**Brief**
Output the data exactly, with every line intact.

**Information provided**
:::::
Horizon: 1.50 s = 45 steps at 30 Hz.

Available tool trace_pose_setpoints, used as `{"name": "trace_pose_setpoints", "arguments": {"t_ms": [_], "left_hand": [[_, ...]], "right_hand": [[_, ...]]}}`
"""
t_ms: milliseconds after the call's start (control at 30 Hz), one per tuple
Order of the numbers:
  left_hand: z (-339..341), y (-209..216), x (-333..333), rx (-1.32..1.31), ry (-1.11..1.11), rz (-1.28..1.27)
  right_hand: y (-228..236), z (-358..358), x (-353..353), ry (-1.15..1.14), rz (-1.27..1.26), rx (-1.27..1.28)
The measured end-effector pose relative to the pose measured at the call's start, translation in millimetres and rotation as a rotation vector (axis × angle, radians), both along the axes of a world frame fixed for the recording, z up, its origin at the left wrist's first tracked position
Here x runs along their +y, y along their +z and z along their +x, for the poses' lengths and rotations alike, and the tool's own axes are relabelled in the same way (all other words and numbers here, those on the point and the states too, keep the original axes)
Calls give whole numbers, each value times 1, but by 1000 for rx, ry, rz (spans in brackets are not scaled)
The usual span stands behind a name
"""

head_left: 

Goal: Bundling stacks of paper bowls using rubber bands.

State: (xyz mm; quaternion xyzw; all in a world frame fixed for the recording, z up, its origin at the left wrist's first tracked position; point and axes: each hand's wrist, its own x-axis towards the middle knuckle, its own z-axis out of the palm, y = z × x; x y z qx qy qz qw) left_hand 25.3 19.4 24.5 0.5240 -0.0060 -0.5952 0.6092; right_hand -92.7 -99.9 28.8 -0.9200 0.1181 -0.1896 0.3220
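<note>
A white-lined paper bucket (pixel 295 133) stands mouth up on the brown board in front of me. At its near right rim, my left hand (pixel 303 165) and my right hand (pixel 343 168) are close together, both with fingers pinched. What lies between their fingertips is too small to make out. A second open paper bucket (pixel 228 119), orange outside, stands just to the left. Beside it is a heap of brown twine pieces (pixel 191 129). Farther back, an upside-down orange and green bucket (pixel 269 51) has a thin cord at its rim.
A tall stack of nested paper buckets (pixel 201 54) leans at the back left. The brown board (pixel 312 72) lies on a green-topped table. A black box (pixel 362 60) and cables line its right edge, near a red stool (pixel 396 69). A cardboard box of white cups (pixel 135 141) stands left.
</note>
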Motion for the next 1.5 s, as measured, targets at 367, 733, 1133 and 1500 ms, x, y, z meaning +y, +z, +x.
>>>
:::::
**Solution for this task**
Horizon: 1.50 s = 45 steps at 30 Hz.

Available tool trace_pose_setpoints, used as `{"name": "trace_pose_setpoints", "arguments": {"t_ms": [_], "left_hand": [[_, ...]], "right_hand": [[_, ...]]}}`
"""
t_ms: milliseconds after the call's start (control at 30 Hz), one per tuple
Order of the numbers:
  left_hand: z (-339..341), y (-209..216), x (-333..333), rx (-1.32..1.31), ry (-1.11..1.11), rz (-1.28..1.27)
  right_hand: y (-228..236), z (-358..358), x (-353..353), ry (-1.15..1.14), rz (-1.27..1.26), rx (-1.27..1.28)
The measured end-effector pose relative to the pose measured at the call's start, translation in millimetres and rotation as a rotation vector (axis × angle, radians), both along the axes of a world frame fixed for the recording, z up, its origin at the left wrist's first tracked position
Here x runs along their +y, y along their +z and z along their +x, for the poses' lengths and rotations alike, and the tool's own axes are relabelled in the same way (all other words and numbers here, those on the point and the states too, keep the original axes)
Calls give whole numbers, each value times 1, but by 1000 for rx, ry, rz (spans in brackets are not scaled)
The usual span stands behind a name
"""

head_left: 

Goal: Bundling stacks of paper bowls using rubber bands.

State: (xyz mm; quaternion xyzw; all in a world frame fixed for the recording, z up, its origin at the left wrist's first tracked position; point and axes: each hand's wrist, its own x-axis towards the middle knuckle, its own z-axis out of the palm, y = z × x; x y z qx qy qz qw) left_hand 25.3 19.4 24.5 0.5240 -0.0060 -0.5952 0.6092; right_hand -92.7 -99.9 28.8 -0.9200 0.1181 -0.1896 0.3220
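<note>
A white-lined paper bucket (pixel 295 133) stands mouth up on the brown board in front of me. At its near right rim, my left hand (pixel 303 165) and my right hand (pixel 343 168) are close together, both with fingers pinched. What lies between their fingertips is too small to make out. A second open paper bucket (pixel 228 119), orange outside, stands just to the left. Beside it is a heap of brown twine pieces (pixel 191 129). Farther back, an upside-down orange and green bucket (pixel 269 51) has a thin cord at its rim.
A tall stack of nested paper buckets (pixel 201 54) leans at the back left. The brown board (pixel 312 72) lies on a green-topped table. A black box (pixel 362 60) and cables line its right edge, near a red stool (pixel 396 69). A cardboard box of white cups (pixel 135 141) stands left.
</note>
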Motion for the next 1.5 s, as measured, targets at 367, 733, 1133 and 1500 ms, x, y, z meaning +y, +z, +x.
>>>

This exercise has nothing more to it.